В кузнице он преображается, делается ловким, собранным, обычно сонные глаза его начинают светиться живой мыслью, пухлые губы задумчиво улыбаются какой-то новой выдумке.

Федор быстро разводит в горне огонь и, с опаской поглядывая в окно, не идет ли Наталья, принимается за ремонт. Но ремонт этот не простой. Опять задумал какую-то штуку.

Перед выездом в поле он тайком от Натальи приделал по бокам плуга два широких железных колесика от старой тачки. Колесики эти, по замыслу Федора, не должны были давать плугу опрокидываться во время пахоты, и пахарю оставалось только безо всяких трудов шагать по борозде да управлять лошадью. Однако при первой же пробе оказалось, что плуг не врезается в землю своим острым лемехом, хотя набок действительно не опрокидывается. Тогда Федор кое-как пристроил к плугу, вместо одного, два лемеха, чтобы пахать сразу две борозды и этим сократить время неприятного хождения по пашне. Но хитрый Рыжка опрокинул и эти его расчеты. Раза два дернув постромки врезавшегося в землю обоими лемехами плуга, умный конь наотрез отказался везти непосильную двойную нагрузку. И сколько ни погонял, ни бил его Федор, он не сдвинулся с места.
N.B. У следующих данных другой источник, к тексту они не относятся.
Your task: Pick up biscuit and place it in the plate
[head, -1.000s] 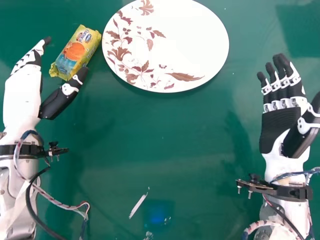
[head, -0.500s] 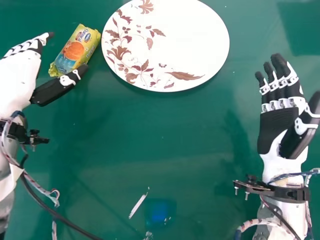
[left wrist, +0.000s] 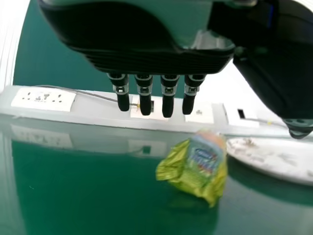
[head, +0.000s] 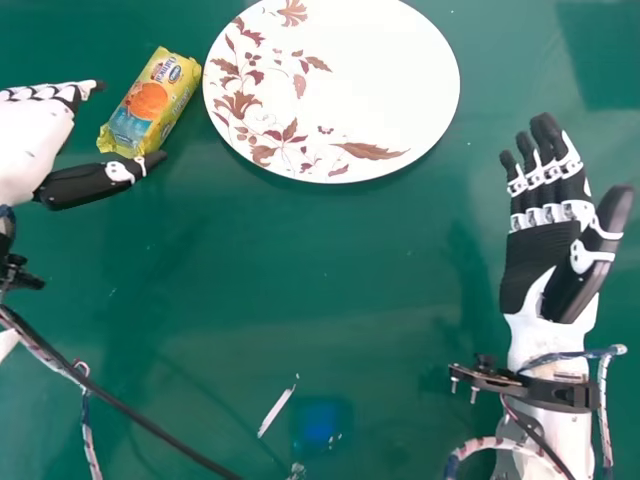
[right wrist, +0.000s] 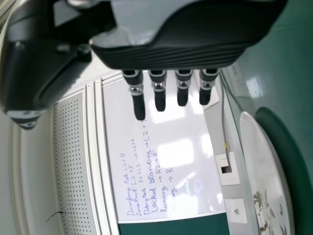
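My left hand [head: 38,135] is at the left edge of the head view, fingers straight and thumb spread, its thumb tip by the near end of the biscuit packet [head: 150,103]. Whether they touch I cannot tell. The yellow packet lies aslant on the table, just left of the white plate [head: 390,80] with its leaf pattern. In the left wrist view, the left hand [left wrist: 144,95] has its fingers extended and the packet [left wrist: 198,166] is beyond them. My right hand [head: 550,225] is open and empty at the right; it also hangs in the right wrist view [right wrist: 166,54].
The green table [head: 300,260] carries a small white strip [head: 276,411] near its front. In the left wrist view a socket strip [left wrist: 44,99] runs behind the table. A whiteboard [right wrist: 161,161] stands in the background of the right wrist view.
My left hand has moved left and turned, its thumb swinging lower beside the packet. The right hand has shifted slightly left. Packet and plate have stayed put.
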Robot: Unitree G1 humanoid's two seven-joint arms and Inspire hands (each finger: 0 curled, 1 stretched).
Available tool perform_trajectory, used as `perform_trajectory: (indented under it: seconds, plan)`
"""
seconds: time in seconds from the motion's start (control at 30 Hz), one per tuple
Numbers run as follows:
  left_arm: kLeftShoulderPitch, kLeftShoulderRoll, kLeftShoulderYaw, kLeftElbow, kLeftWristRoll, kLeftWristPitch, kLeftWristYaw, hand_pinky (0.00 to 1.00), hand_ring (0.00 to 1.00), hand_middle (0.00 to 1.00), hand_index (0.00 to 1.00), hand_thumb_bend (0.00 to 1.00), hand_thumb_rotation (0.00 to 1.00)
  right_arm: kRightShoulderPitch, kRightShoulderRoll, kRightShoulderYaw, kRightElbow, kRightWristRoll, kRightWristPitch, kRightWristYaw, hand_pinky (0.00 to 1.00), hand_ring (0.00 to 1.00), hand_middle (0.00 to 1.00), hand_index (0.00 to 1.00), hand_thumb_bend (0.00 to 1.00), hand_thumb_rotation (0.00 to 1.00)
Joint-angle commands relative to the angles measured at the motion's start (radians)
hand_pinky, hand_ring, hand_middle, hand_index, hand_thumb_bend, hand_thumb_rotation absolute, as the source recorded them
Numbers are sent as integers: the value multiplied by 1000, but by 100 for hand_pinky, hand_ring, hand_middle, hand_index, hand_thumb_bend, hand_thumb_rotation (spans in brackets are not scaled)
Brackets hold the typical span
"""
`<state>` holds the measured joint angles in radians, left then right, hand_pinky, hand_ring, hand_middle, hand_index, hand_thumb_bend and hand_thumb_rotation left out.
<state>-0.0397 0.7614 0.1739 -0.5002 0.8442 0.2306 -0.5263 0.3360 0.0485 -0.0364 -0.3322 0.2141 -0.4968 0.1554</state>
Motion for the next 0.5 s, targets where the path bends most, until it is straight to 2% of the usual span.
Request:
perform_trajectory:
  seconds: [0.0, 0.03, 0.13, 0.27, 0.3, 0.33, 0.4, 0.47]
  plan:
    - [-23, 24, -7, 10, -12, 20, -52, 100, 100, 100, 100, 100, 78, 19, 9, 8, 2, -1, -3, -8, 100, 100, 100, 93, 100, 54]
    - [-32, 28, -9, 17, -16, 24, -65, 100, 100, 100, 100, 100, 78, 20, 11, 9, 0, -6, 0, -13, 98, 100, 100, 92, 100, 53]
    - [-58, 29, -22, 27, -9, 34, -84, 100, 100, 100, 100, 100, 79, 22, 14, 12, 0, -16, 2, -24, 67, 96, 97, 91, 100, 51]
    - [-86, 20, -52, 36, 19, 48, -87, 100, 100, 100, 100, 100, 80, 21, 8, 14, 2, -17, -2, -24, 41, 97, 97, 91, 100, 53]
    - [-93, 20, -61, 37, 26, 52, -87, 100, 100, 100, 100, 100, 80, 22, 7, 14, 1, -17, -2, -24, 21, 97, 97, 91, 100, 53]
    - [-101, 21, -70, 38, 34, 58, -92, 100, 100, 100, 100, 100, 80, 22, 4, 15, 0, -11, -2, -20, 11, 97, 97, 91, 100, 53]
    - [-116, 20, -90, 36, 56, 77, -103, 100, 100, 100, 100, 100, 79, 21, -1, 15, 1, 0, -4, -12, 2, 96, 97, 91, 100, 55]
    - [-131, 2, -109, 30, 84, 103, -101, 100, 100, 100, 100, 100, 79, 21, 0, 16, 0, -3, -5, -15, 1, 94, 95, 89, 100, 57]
Только Федору не так-то просто не подчиниться. Спрятавшись за плугом, он выворачивает кверху мехом старый свой полушубок и, надев на себя, внезапно выскакивает из-за плуга, взмахивая руками.

Увидев страшное пугало, Рыжка испуганно дергается и несется по полю, грохоча плугом по бороздам; только у телеги, на опушке леса, конь останавливается и, прядая ушами, настороженно косит глазом на Федора, который, сам несказанно перепугавшись, уж без своего наряда бежал за ним…

И вот теперь Федор, разобравши плуг на части, снова что-то выдумывает.

За этим занятием и застает его Наталья. Увидев тут же рядом брошенные на землю колесики и злополучные сдвоенные лемеха, она обо всем догадывается и всплескивает руками.

— Господи! Хоть бы скорее Андрей приехал!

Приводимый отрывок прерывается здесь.